Using the listing below, print exactly everything from the line with "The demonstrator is" down to the line with "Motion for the", both included, and nothing more.

[[ Dataset extract, beginning ]]

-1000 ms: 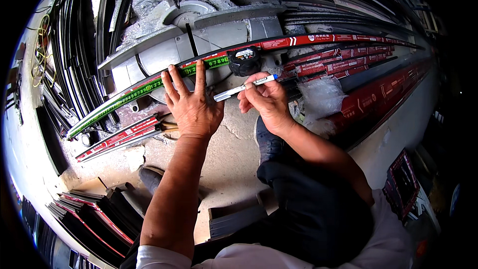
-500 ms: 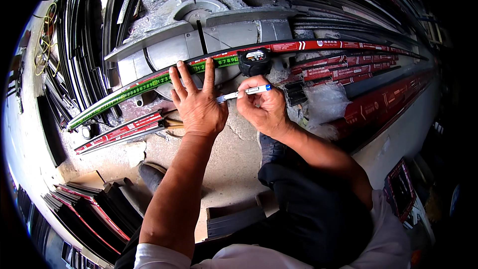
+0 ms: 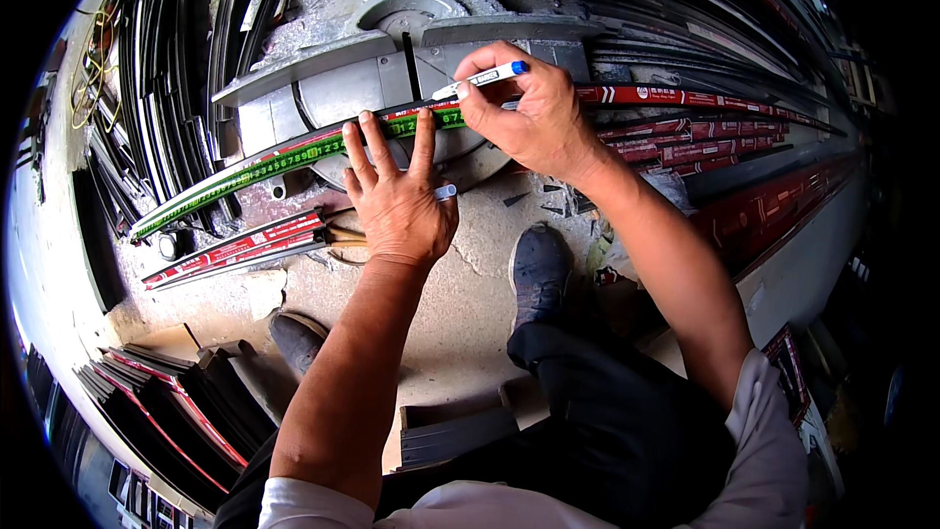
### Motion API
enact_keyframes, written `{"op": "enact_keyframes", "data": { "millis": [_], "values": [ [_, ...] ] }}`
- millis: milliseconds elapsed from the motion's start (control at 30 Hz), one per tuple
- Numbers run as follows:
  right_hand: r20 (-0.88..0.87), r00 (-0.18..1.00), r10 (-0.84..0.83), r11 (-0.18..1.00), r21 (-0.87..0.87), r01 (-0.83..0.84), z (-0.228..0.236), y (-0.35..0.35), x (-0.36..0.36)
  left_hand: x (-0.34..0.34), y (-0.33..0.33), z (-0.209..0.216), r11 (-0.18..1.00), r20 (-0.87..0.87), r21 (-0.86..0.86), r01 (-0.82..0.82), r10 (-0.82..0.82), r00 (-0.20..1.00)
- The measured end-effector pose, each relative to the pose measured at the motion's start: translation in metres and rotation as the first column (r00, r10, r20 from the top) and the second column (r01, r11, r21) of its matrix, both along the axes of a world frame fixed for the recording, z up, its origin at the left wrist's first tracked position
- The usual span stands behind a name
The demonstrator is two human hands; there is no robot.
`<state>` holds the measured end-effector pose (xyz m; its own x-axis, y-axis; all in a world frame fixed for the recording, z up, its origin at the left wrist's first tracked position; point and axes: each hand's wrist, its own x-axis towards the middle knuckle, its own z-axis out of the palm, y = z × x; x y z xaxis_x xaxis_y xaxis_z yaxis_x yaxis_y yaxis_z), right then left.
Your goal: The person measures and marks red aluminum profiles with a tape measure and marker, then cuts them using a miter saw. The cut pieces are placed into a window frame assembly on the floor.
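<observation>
A long dark profile with a red printed film [image 3: 676, 96] lies across the grey saw table, close to its fence. Along its near edge runs a green tape measure blade [image 3: 269, 167]. My left hand [image 3: 397, 206] lies with its fingers spread on the blade and profile; a pale marker cap [image 3: 446, 192] is held at its thumb side. In my right hand [image 3: 534, 118] a white marker [image 3: 490, 79] with a blue end is pinched, its tip at the profile's upper edge just right of my left fingertips. The tape measure's case is hidden by my right hand.
The mitre saw's grey fence [image 3: 313, 69] and slotted table stand ahead. Dark profiles [image 3: 162, 69] lie at left; red-filmed ones [image 3: 705, 147] at right. Short red-filmed offcuts [image 3: 245, 250] lie nearer, and stacked pieces [image 3: 166, 411] at lower left. My shoes [image 3: 540, 269] are on the floor.
My right hand has moved up and forward, pulling the marker out of its cap and bringing its tip to the profile. The cap stays at my left hand, which remains on the tape.
</observation>
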<state>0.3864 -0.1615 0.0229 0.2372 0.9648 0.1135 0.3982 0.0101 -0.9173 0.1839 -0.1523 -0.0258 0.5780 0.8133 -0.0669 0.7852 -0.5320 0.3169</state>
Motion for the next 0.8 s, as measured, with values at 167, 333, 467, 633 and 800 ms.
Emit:
{"op": "enact_keyframes", "data": {
  "millis": [167, 333, 467, 633, 800],
  "values": [
    [0.024, 0.996, 0.084, 0.995, -0.055, -0.083, -0.0031, 0.0075, -0.0006, 0.0001, -0.0002, -0.0024, 1.0, 0.001, 0.02, -0.006, 0.006, 1.0],
    [0.036, 0.994, 0.104, 0.989, -0.108, -0.099, -0.0024, 0.0082, 0.0004, 0.0004, -0.0003, -0.0031, 1.0, 0.006, 0.019, -0.006, 0.006, 1.0],
    [0.06, 0.993, 0.106, 0.989, -0.114, -0.099, -0.0028, 0.0091, 0.0004, 0.0005, -0.0004, -0.0043, 1.0, 0.007, 0.028, -0.007, 0.007, 1.0],
    [0.08, 0.988, 0.134, 0.986, -0.115, -0.124, -0.0082, 0.0085, 0.0018, 0.002, -0.0003, -0.0033, 1.0, 0.011, 0.019, -0.012, 0.012, 1.0],
    [0.057, 0.989, 0.136, 0.981, -0.145, -0.126, -0.0066, 0.009, 0.0006, 0.0007, -0.0004, -0.0047, 1.0, 0.005, 0.029, -0.009, 0.009, 1.0]
  ]
}}
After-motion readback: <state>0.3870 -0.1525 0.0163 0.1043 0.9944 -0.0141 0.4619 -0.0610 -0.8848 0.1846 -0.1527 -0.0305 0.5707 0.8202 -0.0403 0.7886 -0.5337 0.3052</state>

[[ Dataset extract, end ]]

## Answer to this exercise
The demonstrator is two human hands; there is no robot.
`<state>` holds the measured end-effector pose (xyz m; its own x-axis, y-axis; all in a world frame fixed for the recording, z up, its origin at the left wrist's first tracked position; point and axes: each hand's wrist, its own x-axis towards the middle knuckle, its own z-axis out of the palm, y = z × x; x y z xaxis_x xaxis_y xaxis_z yaxis_x yaxis_y yaxis_z), right then left.
Your goal: The person measures and marks red aluminum profiles with a tape measure and marker, then cuts them using a miter saw. The cut pieces are placed into a window frame assembly on the floor.
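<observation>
A long dark profile with a red printed film [image 3: 676, 96] lies across the grey saw table, close to its fence. Along its near edge runs a green tape measure blade [image 3: 269, 167]. My left hand [image 3: 397, 206] lies with its fingers spread on the blade and profile; a pale marker cap [image 3: 446, 192] is held at its thumb side. In my right hand [image 3: 534, 118] a white marker [image 3: 490, 79] with a blue end is pinched, its tip at the profile's upper edge just right of my left fingertips. The tape measure's case is hidden by my right hand.
The mitre saw's grey fence [image 3: 313, 69] and slotted table stand ahead. Dark profiles [image 3: 162, 69] lie at left; red-filmed ones [image 3: 705, 147] at right. Short red-filmed offcuts [image 3: 245, 250] lie nearer, and stacked pieces [image 3: 166, 411] at lower left. My shoes [image 3: 540, 269] are on the floor.
My right hand has moved up and forward, pulling the marker out of its cap and bringing its tip to the profile. The cap stays at my left hand, which remains on the tape.
</observation>
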<state>0.3864 -0.1615 0.0229 0.2372 0.9648 0.1135 0.3982 0.0101 -0.9173 0.1839 -0.1523 -0.0258 0.5780 0.8133 -0.0669 0.7852 -0.5320 0.3169</state>
Motion for the next 0.8 s, as measured, with values at 167, 333, 467, 633 and 800 ms.

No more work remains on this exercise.